Azure / azure-relay-dotnet

☁️ .NET Standard client library for Azure Relay Hybrid Connections
https://docs.microsoft.com/en-us/azure/service-bus-relay/relay-what-is-it
MIT License
36 stars 33 forks source link

Missing / Not Acknowledged response from HybridConnectionListener #115

Open deadwards90 opened 5 years ago

deadwards90 commented 5 years ago

I have a .NET Core Windows Service that connects to two Hybrid Connections with code similar to the following:

Azure Relay Listener - This does the actual handling of the request. https://gist.github.com/deadwards90/5e5b9972ac87af1b48e9c9873e6d50e7

Worker - Implementation of the HostedService, starts a collection of AzureRelayListeners (in my case two listeners pointing at different connections) https://gist.github.com/deadwards90/cdcaffcbeada6045710e9cf4d3674c42

DI - Adds mulitple AzureRelayListeners, picked up by the Worker. The RequestHandler is a Singleton but I'm not sure that would make a lot of difference. https://gist.github.com/deadwards90/7ff54966fe24c98973ce9fc91e5f71e8

On occasion, sometimes a connection appears to get into a strange state where it will receive messages and respond in the same way it usually does but the requesting application never receives the response.

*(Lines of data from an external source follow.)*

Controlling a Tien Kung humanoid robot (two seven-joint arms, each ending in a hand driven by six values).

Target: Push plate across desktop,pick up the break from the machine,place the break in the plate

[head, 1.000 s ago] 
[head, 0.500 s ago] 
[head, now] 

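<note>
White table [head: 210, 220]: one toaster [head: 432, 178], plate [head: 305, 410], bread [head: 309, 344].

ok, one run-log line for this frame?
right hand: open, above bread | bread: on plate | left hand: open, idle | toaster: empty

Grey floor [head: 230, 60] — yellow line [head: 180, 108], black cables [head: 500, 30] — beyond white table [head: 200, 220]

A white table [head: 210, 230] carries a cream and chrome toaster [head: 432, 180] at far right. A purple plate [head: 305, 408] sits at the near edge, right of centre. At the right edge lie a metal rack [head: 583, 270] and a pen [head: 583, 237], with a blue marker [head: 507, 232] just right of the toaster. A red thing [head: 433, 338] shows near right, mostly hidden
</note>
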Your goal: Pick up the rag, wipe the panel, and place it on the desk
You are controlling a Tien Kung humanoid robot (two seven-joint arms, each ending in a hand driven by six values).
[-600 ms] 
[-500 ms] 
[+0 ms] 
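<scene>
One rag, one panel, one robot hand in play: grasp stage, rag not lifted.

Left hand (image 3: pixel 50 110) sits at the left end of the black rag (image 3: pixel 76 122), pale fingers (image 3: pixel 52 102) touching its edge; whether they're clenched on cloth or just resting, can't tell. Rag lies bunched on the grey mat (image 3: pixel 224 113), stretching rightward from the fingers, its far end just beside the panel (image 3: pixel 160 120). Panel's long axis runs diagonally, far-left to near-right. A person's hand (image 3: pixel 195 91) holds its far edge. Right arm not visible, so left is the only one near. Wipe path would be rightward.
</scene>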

So what I can see is a log saying that the operation has been run on the box, no errors or other information like a normal request but then the request application just times out waiting for the response.

This seems to have been exacerbated (or it's a coincidence) by having the application connect to two Hybrid Connections.

Expected Behavior

All responses are received by the calling application when the Stream is disposed.

Actual Behavior

After some time, responses on a connection fail to return to the calling application after the Stream has been disposed of

Versions

dlstucki commented 5 years ago

Would you be able to share details from the error messages you receive? Even something like this with the TrackingId and Timestamp would be awesome:

The request was routed to the listener but the listener did not respond in the required time. TrackingId:abf5350a-c43b-43db-b12f-8c905b826c5e_G1, SystemTracker:{REMOVE_THIS_IF_YOU_WANT}, Timestamp:2019-09-23T17:15:39

Or you can email me directly: dstucki (at) microsoft.com

dlstucki commented 5 years ago

There are some internal issues that are currently being ironed out which unfortunately lead to errors like "The request was routed to the listener but the listener did not respond" even though the listener did indeed respond. We're actively working on getting those fixed. If the HTTP request or response is > 64KB then this issue would not be seen.

deadwards90 commented 5 years ago

Thanks for getting back to me.

Where can I find the Tracking Id? I'm using App Insights and an Azure function to do the communication with the listeners.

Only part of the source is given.